Estou um bocado cansado de contar esta história.
Quatro de outubro de 2015. Pedro Passos Coelho torna-se o primeiro líder europeu a ser reeleito depois de um resgate e o primeiro chefe de governo português a cumprir um mandato em coligação. Foi também o único primeiro-ministro na história desta República a não ficar no cargo depois de cumprir esse seu primeiro mandato. Ganhou, mas não ficou. E não ficou porque António Costa apresentou uma “maioria” parlamentar “estável e duradoura”. Ou, pelo menos, assim o afirmava.
Vieram os críticos: esta solução está condenada ao desacordo e ao fracasso económico. Pessimistas, atirava-se de volta. Arautos da desgraça, dizia-se. Apátridas, sedentos de novo resgate eram eles.
Vieram Orçamentos do Estado, o PCP e o Bloco de Esquerda aprovaram. Vieram metas europeias para o défice, o governo do Partido Socialista cumpriu. Um milagre nacional! António Costa e as suas capacidades de negociação ultrapassaram expetativas. Extrema-esquerda, Europa e padrinhos de casamento com avenças do Estado! Festa!
Mas não. Não há milagre; não há descrispação, nem há paz social, nem estabilidade.
Diz Vítor Bento, que costuma perceber de números mais que a maioria, que sem o programa de quantitative easing do Banco Central Europeu já estávamos numa pré-falência similar à de 2011, orquestrada pelo eng.o José Sócrates. As taxas de juro chegaram, aliás, aos 4% de Sócrates pela primeira vez desde essa data. Mas deve ser pura coincidência porque, se economicamente podíamos estar pior, politicamente estamos mesmo na maior.
Pedro Passos Coelho é um fascista que quer Portugal bombardeado por mísseis nucleares alemães. António Costa é a reencarnação goesa de Jesus Cristo.
É por isso que as posições conjuntas que sustentavam a autoproclamada maioria parlamentar podem ser violadas à vontade que nem o senhor Presidente da República pia, nem os partidos que as assinaram mugem. É por isso que temos um João Galamba que diz que os juros a que nos financiamos não têm nada a ver com os governos, mas um Mário Centeno que diz que os juros são culpa do governo anterior. É por isso que temos um executivo sem legitimidade eleitoral ou parlamentar e o regime prossegue.

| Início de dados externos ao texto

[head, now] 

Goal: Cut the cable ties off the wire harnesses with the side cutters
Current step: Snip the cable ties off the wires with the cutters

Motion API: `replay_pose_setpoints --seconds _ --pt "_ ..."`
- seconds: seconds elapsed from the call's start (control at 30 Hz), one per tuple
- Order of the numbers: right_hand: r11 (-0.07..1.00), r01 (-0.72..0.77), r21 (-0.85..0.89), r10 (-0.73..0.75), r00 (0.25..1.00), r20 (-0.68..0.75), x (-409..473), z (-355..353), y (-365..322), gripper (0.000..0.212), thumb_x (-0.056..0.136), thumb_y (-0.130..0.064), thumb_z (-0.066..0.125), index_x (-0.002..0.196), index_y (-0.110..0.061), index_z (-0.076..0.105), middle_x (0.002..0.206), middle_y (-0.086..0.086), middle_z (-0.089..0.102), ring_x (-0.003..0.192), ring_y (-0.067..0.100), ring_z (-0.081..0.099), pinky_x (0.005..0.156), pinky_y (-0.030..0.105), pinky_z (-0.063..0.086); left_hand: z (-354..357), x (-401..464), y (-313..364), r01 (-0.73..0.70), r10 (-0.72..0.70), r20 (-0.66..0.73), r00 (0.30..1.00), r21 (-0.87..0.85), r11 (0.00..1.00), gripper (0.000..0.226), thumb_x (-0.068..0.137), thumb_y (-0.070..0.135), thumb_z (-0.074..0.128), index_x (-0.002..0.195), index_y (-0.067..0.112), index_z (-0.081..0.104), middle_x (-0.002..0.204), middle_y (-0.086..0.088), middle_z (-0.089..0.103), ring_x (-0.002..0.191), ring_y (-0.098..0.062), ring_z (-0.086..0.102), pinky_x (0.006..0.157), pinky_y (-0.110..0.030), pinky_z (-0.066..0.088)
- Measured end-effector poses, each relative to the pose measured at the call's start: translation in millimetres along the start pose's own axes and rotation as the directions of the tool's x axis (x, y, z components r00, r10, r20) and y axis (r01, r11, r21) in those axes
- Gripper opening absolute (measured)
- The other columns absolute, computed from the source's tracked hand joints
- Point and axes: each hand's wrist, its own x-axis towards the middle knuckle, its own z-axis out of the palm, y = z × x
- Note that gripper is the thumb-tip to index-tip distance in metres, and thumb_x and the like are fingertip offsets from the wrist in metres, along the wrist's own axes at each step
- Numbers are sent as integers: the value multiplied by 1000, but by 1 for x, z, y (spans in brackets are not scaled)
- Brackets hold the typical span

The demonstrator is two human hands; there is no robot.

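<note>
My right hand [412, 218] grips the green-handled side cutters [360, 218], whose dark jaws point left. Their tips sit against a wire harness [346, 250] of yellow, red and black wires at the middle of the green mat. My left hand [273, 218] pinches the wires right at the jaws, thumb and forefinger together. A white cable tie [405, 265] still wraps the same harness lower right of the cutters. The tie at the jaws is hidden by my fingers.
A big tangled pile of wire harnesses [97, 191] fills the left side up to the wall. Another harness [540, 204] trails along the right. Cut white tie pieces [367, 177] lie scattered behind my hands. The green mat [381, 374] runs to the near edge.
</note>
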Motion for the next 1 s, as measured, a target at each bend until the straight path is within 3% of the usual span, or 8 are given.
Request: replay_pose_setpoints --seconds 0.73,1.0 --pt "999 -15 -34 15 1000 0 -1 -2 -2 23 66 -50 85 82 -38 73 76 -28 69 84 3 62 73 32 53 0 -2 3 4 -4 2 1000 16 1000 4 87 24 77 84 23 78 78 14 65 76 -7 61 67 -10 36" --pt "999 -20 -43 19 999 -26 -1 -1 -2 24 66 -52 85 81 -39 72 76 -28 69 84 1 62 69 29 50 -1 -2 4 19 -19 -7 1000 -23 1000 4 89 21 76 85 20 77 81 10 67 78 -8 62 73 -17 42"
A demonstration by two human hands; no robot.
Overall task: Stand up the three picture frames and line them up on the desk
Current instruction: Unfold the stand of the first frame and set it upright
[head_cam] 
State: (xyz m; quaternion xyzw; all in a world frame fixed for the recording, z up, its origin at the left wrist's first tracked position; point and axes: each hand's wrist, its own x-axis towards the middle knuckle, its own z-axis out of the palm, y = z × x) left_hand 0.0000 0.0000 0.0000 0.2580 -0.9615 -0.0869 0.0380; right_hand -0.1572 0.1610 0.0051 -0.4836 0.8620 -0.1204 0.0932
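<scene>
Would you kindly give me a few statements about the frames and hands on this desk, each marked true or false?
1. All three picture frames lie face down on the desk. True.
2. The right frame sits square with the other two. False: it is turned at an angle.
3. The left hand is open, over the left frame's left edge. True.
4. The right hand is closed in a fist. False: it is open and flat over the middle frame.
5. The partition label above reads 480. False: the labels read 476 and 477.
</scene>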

A dívida aumentar 9,5 mil milhões de euros num ano também é coisa natural, do estilo estar a chover. Um governo socialista não ter investimento público faz parte. Um partido defensor do Estado deixar que um banqueiro do privado escreva a lei que se lhe aplicará também é, como dizia o outro, peanuts.
Pedro Nuno Santos gabar-se de nunca mais precisar da direita para governar na mesma semana em que acusa a direita de não apoiar uma proposta do governo faz, claro, todo o sentido. Um primeiro-ministro mandar um líder da oposição ao diabo em vez de responder a uma pergunta é tradição antiga da Assembleia da República.
Considerarmos que um ex-primeiro- -ministro que foi preso, sendo agora suspeito de receber milhões de um outro banqueiro, e que nenhum dos seus ministros tinha a menor ideia do que se passava durante anos é, obviamente, tranquilo. Que esses ministros estejam hoje noutro governo é até recomendável.
Os hospitais e as escolas estarem piores do que quando estávamos em resgate também não interessa.
O que interessa é que ganhámos o europeu de futebol, o Soares morreu e apertámos todos as mãozinhas uns aos outros, Guterres saiu do pântano para as Nações Unidas, o Ronaldo ganhou a bola de ouro, o Benfica vai em primeiro no campeonato, Marcelo vai à praia no inverno e a mulher do Trump veste bem.
O resto, que se dane. Era só o nosso futuro.